What this task involves —
The lines to be copied are those below that contain "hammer".

Items listed in a dataset —
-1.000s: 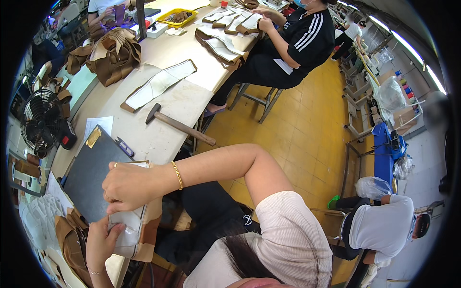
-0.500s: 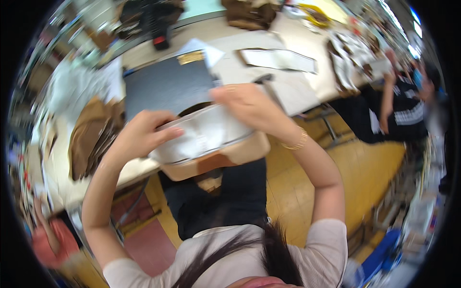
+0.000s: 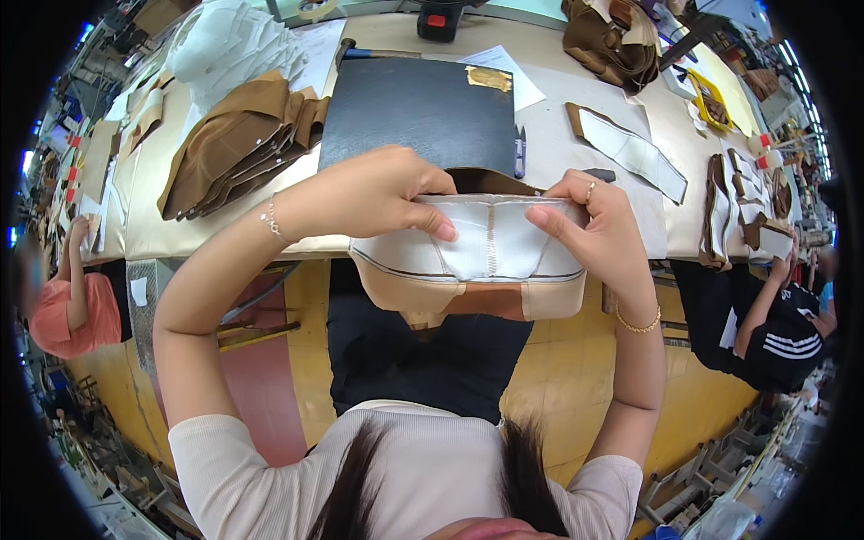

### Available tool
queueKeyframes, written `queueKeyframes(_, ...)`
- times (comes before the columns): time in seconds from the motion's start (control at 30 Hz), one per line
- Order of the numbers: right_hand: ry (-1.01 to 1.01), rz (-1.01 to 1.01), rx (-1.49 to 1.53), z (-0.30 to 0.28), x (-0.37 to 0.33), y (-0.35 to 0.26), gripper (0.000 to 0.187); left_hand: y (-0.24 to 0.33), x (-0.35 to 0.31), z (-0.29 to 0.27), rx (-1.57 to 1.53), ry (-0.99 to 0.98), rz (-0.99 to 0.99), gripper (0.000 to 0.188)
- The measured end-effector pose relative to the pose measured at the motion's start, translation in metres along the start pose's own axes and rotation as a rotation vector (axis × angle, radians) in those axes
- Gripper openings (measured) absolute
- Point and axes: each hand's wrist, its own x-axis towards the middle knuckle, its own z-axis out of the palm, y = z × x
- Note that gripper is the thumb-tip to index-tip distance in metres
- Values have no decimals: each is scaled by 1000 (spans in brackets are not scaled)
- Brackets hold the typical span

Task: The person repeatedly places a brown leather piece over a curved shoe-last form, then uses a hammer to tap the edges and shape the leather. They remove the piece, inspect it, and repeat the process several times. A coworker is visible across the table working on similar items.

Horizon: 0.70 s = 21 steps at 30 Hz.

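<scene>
Between my hands is a sewn bag piece (image 3: 490, 236), held at the table's front edge over my lap. Its upper band is white with a stitched seam down the middle; the lower part is tan with a brown patch. My left hand (image 3: 396, 193) pinches the top edge left of the seam, thumb on the white side. At the right end of that edge, my right hand (image 3: 589, 220) grips with its thumb on the white face and fingers behind. Behind the piece lies a dark flat board (image 3: 418, 112) with a gold-coloured patch near its corner.
Stacked brown pieces (image 3: 238, 144) lie left of the board, with white sheets (image 3: 229, 45) beyond. On the right are a white-and-brown strip (image 3: 630, 151), a blue pen (image 3: 520, 151) and a yellow basket (image 3: 711, 101). Co-workers sit at both sides, one in a coral top (image 3: 85, 310).
The piece has moved right in the picture and turned nearly level. My left hand has shifted onto its top edge, and my right hand has gone to its right end. The view has swung too.
</scene>
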Motion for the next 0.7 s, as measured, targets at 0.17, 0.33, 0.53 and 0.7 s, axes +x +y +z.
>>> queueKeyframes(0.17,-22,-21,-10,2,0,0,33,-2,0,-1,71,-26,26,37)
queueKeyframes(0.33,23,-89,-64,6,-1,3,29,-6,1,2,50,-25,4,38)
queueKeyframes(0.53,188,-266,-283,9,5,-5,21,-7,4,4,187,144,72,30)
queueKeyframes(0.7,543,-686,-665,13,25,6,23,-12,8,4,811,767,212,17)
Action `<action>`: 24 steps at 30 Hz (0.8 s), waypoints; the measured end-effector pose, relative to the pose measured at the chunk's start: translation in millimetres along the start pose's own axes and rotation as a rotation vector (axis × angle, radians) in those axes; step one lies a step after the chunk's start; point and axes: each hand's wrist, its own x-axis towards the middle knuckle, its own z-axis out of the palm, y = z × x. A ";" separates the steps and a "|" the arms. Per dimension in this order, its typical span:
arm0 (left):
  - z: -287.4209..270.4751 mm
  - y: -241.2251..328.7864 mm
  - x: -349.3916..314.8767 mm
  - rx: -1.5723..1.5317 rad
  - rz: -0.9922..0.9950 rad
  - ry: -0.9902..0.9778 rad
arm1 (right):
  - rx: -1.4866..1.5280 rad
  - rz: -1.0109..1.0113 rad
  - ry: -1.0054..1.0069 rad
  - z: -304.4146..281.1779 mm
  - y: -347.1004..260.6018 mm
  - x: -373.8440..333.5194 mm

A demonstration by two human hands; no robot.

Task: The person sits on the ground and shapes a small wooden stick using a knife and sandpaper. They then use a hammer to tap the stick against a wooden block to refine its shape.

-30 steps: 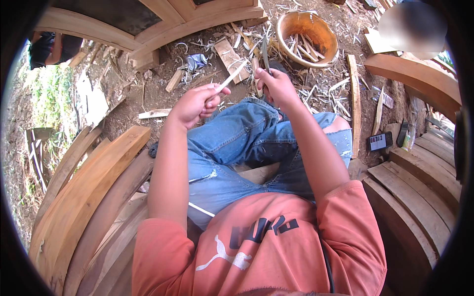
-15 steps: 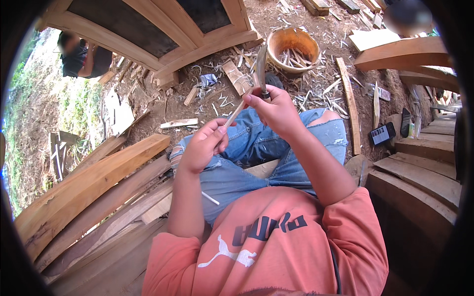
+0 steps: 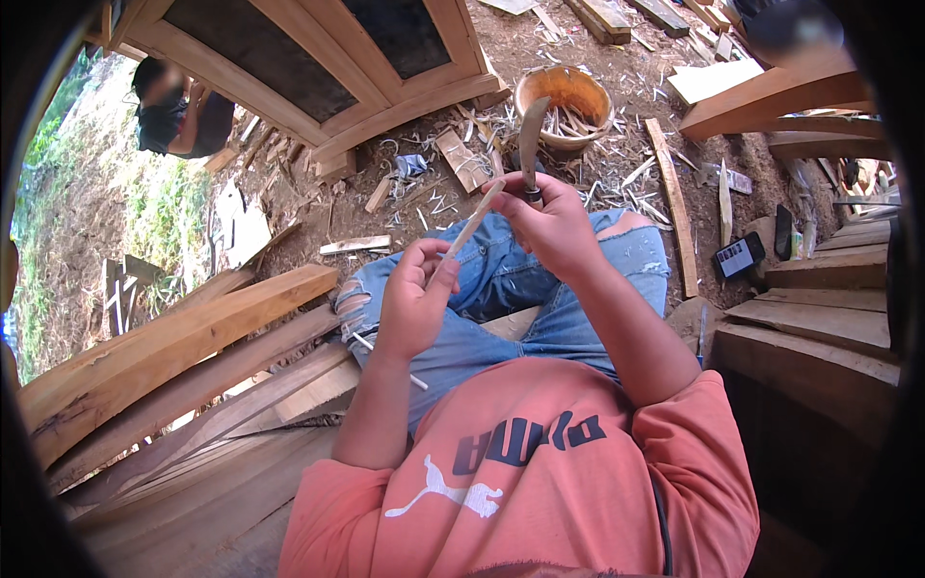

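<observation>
The left hand [image 3: 416,297] was raised above the left thigh, its forearm angled up and slightly rightward from a bent elbow beside the orange-red T-shirt [image 3: 520,453]. Its fingers were curled, and thumb and fingers pinched the lower end of a slim, pale wooden stick [image 3: 474,225]. The stick slanted up and to the right across the gap between the hands, above the blue jeans [image 3: 491,265], its upper end at the right thumb; whether that thumb pressed on it could not be told.

The right hand [image 3: 551,229] was held a little farther forward, the forearm running up and leftward from the elbow, the wrist almost straight and the back of the hand partly turned upward. Its fingers were closed around the handle of a curved-bladed knife [image 3: 529,144], whose blade stood up beyond the knuckles, its tip overlapping the view of an orange-brown bucket [image 3: 595,89] with wood scraps inside. The blade and the stick appeared apart.

A second thin, whitish stick [image 3: 417,381] lay over the left thigh, passing behind the left forearm. Pale shavings [image 3: 602,180] littered the dirt ahead.
</observation>
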 end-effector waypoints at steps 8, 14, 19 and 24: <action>-17.5 -11.3 -13.6 0.465 0.038 -0.023 | -0.255 -0.029 -0.024 -25.6 21.1 0.3; -72.2 -44.5 -46.2 0.861 0.034 0.137 | -0.797 -0.251 0.621 -122.7 31.5 4.8; -100.5 -68.7 -77.9 1.008 0.029 0.283 | -0.587 -0.182 0.488 -171.3 69.4 -10.7; -101.4 -83.6 -98.2 1.110 -0.048 0.396 | -0.713 0.081 0.351 -148.0 106.5 -38.9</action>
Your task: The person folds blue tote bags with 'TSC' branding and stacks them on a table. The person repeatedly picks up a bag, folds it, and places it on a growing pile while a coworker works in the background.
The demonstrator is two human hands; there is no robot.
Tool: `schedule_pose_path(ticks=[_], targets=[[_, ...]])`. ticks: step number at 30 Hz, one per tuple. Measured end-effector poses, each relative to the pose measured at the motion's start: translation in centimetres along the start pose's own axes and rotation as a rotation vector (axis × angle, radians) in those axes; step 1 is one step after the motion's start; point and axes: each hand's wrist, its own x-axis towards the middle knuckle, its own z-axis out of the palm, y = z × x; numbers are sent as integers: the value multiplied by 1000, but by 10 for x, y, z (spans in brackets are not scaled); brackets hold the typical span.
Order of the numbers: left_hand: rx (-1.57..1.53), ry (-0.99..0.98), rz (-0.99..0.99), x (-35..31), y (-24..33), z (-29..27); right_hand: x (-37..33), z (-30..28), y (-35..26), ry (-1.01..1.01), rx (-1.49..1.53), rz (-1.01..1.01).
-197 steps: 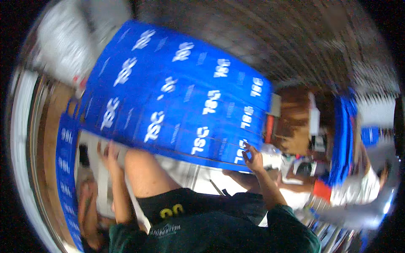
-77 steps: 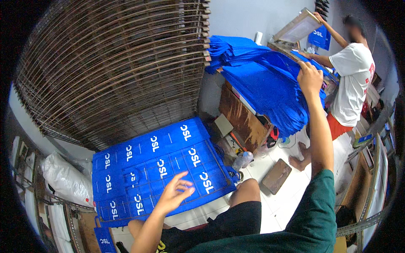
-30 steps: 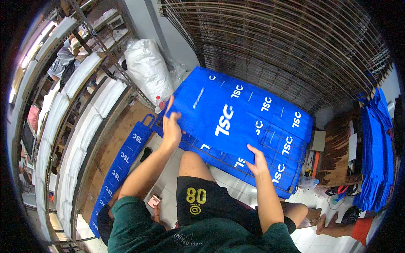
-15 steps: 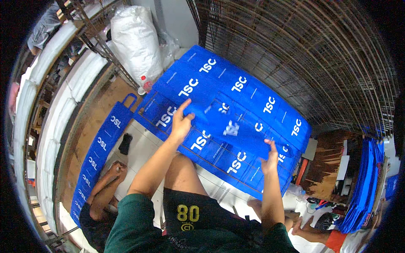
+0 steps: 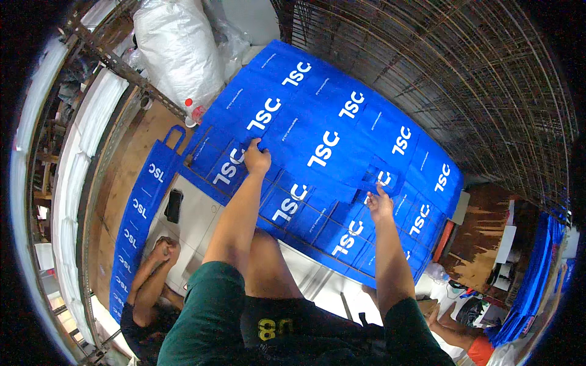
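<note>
Several blue fabric bags with white printing lie flat and overlapping on a wire drying rack [image 5: 262, 213] in front of me. One blue bag [image 5: 299, 155] lies between my hands in the middle of the spread. My left hand [image 5: 257, 157] is at its left end, fingers bent and a gap showing between finger and thumb. Over the bags further right, my right hand [image 5: 381, 202] has its fingers apart and holds nothing. A darker folded blue patch [image 5: 384, 174] shows just beyond the right fingertips.
A long blue strip of bags [image 5: 139, 210] with a looped handle runs down the left. Beside it are a black phone [image 5: 174, 206] and another person's hands [image 5: 163, 250]. A white sack [image 5: 177, 55] and a bottle [image 5: 194, 111] stand far left. Stacked wire racks [image 5: 427, 67] rise behind.
The blurred blue bag between my hands now lies flat on the spread. My left hand has shifted slightly left, my right hand slightly left and away from me. The view has tilted a little.
</note>
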Motion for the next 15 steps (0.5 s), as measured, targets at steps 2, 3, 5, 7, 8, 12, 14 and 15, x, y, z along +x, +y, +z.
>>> schedule_pose_path(ticks=[2,3,5,7,8,12,14,15], targets=[[19,67,81,2,-6,3,-4,3,3,-10,-31,-71],[29,99,122,3,-9,4,-6,3,5,-15,-41,-87],[77,115,165,3,-6,5,-9,0,4,-15,-61,-125],[102,120,167,0,-3,6,-13,1,5,9,-79,-120],[104,117,148,-1,-2,5,-15,1,6,22,-89,-119],[103,119,121,-3,-3,6,-17,-9,10,-41,-62,-118],[126,129,165,-2,-7,7,-18,-6,11,3,-42,-110],[138,133,187,-2,-9,8,-18,-7,11,31,-38,-109]])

Exercise output —
Task: The person repeatedly places a brown leather piece over a curved shoe-last form, then uses a hammer to tap the edges and shape the leather. They remove the piece, inspect it, and repeat the process several times. A coworker is visible across the table working on similar items.
Task: The person sits on the ground and shapes a small wooden stick using a knife and sandpaper. They then use a hammer to tap the stick against a wooden block to refine its shape.

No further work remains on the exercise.